At the same time, Ginglen, according to authorities and the journal, was trying to work up the courage to rob banks. He was supporting Fluke, her daughter, a crack cocaine habit of $400 to $900 a week, prostitutes and hotel rooms, authorities said.
"Well, I've pretty much boxed myself in today," he wrote in the journal on June 27, 2003. "I really need to perform, not just to continue my affair with you, but to salvage my economic mess at home. I'm in trouble and there seems to be no way out. ... I'm tired of borrowing from friends, and tired of rejection by employers. What can I do?"
Robbery spree begins
The chunky desperado robbed his first bank in Kenney, Ill., on Nov. 10, 2003. He robbed it again July 12, 2004. Between those heists, he robbed banks in Versailles, Greenview, Tallula and the same bank twice in DeLand.

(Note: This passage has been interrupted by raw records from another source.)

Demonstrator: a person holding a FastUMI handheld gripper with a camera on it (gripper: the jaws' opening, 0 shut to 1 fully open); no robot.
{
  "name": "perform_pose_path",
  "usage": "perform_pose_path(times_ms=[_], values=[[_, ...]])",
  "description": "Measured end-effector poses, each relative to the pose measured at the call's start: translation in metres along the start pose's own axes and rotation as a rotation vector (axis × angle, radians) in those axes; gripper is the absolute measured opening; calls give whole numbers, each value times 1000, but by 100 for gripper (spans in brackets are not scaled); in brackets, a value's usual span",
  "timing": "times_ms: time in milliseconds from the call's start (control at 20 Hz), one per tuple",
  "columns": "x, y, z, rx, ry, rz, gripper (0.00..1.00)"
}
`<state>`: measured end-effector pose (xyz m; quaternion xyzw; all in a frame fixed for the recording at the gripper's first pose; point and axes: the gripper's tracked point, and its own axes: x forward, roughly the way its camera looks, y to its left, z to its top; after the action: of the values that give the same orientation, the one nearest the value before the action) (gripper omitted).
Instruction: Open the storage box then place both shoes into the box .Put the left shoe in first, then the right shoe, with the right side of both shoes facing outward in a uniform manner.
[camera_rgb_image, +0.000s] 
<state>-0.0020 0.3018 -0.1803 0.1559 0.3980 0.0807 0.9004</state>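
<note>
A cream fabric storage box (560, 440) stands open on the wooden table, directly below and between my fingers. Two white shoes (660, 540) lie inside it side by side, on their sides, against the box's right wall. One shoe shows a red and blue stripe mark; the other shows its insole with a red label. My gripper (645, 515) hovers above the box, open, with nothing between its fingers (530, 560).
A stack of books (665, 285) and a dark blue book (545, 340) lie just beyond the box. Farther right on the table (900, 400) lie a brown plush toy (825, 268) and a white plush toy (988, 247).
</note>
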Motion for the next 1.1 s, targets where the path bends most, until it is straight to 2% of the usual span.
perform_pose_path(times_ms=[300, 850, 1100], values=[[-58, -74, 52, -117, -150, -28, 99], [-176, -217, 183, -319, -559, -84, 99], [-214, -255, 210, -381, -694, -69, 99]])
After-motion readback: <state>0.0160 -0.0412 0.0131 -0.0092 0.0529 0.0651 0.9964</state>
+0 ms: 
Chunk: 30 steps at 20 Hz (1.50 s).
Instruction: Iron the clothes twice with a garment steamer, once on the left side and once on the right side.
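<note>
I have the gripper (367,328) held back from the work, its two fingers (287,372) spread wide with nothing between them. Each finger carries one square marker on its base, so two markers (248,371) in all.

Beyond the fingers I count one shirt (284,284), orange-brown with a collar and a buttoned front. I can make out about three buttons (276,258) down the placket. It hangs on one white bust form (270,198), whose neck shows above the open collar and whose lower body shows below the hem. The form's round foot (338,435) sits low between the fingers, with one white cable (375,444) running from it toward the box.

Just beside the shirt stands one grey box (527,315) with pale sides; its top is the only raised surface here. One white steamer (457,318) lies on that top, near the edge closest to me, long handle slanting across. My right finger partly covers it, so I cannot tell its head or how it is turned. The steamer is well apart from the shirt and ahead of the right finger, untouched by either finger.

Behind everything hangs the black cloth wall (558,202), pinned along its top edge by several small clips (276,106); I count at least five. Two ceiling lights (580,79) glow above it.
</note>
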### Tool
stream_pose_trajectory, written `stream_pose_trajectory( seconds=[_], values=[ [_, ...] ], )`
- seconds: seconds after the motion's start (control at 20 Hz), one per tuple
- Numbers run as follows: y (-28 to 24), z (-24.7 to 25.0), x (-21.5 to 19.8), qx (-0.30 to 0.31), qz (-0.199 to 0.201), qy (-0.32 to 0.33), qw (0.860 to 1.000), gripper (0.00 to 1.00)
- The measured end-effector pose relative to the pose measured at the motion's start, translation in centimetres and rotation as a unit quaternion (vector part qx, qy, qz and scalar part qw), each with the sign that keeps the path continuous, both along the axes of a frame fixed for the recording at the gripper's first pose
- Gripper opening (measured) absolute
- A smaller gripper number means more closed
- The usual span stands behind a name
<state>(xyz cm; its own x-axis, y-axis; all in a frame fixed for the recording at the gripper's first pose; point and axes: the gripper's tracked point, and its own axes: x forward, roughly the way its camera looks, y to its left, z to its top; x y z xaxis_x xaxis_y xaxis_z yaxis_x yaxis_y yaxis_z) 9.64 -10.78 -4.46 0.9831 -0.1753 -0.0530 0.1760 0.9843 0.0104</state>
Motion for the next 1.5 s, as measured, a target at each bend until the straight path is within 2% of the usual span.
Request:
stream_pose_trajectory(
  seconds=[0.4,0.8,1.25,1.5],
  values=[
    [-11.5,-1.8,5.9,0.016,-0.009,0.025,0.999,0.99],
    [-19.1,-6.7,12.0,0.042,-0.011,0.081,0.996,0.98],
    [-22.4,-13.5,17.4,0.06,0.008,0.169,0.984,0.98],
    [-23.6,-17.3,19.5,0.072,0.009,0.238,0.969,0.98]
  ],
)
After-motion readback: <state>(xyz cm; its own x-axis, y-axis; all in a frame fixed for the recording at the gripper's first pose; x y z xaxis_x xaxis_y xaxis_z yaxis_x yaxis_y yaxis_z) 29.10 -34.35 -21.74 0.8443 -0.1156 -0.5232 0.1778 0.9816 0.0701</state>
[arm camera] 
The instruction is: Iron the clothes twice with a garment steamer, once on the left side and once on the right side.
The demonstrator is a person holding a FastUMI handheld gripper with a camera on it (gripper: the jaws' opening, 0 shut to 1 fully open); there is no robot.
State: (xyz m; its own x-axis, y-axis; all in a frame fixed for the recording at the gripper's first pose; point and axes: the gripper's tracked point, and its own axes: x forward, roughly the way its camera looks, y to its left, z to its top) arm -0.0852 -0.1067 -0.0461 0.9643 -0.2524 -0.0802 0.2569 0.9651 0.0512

"He really wreaked havoc on central Illinois banks for a while," said DeWitt County Sheriff Roger Massey, who spearheaded the investigation.
Massey rushed a local Internet designer to produce a sheriff's Web site in July 2004 with the sole purpose of posting the robber's photograph from the second Bank of Kenney robbery. That was the Web site Jared Ginglen saw Aug. 19, 2004.
Jared and Donna Ginglen declined to discuss the case. Garrett and Clay Ginglen said the shock of recognizing their father's picture was equal to the anger they felt about him ruining their reputations.
"That's when the whole world started spinning," Clay Ginglen, 36, said.
Garrett Ginglen, 41, said the three brothers gathered at a fire station where two of them worked and decided to go to their parents' house, where they found clothes that matched those worn by the robber.
They called the Lewistown police. The police contacted Massey, whose officers obtained the journal and some cell phone numbers that led them to Fluke. Massey arranged for surveillances at William Ginglen's home and Fluke's house in Champaign.
The next morning, Ginglen was arrested as he walked to his car parked at Fluke's home. In the car, investigators found, among other items, a dust mask, latex gloves, police scanner and a nickel-plated Colt .45 semiautomatic, similar to the one used in at least two of the robberies.
Awaiting his sentence
In jail, Ginglen spends his days playing cards and chess, writing letters and reading, he said. His wife divorced him in December and doesn't visit but does accept his phone calls. Fluke visits occasionally.
"I love my sons," Ginglen said. "I think they could have helped me get through this thing easier. I could have turned myself in and probably would have but I didn't really have a chance to do that. They did what they thought was right. I can't fault them for that."
His sons don't visit and don't speak with him. Clay Ginglen said he sleeps better knowing his father is in jail. Garrett Ginglen said he is angry, primarily for what his father did to Donna Ginglen.
And, they agree that their father, for all his personal sorrows, gave them a strong moral bearing.
"It was his ultimate demise," Garrett said. "He taught us to do the right thing, and that got him caught."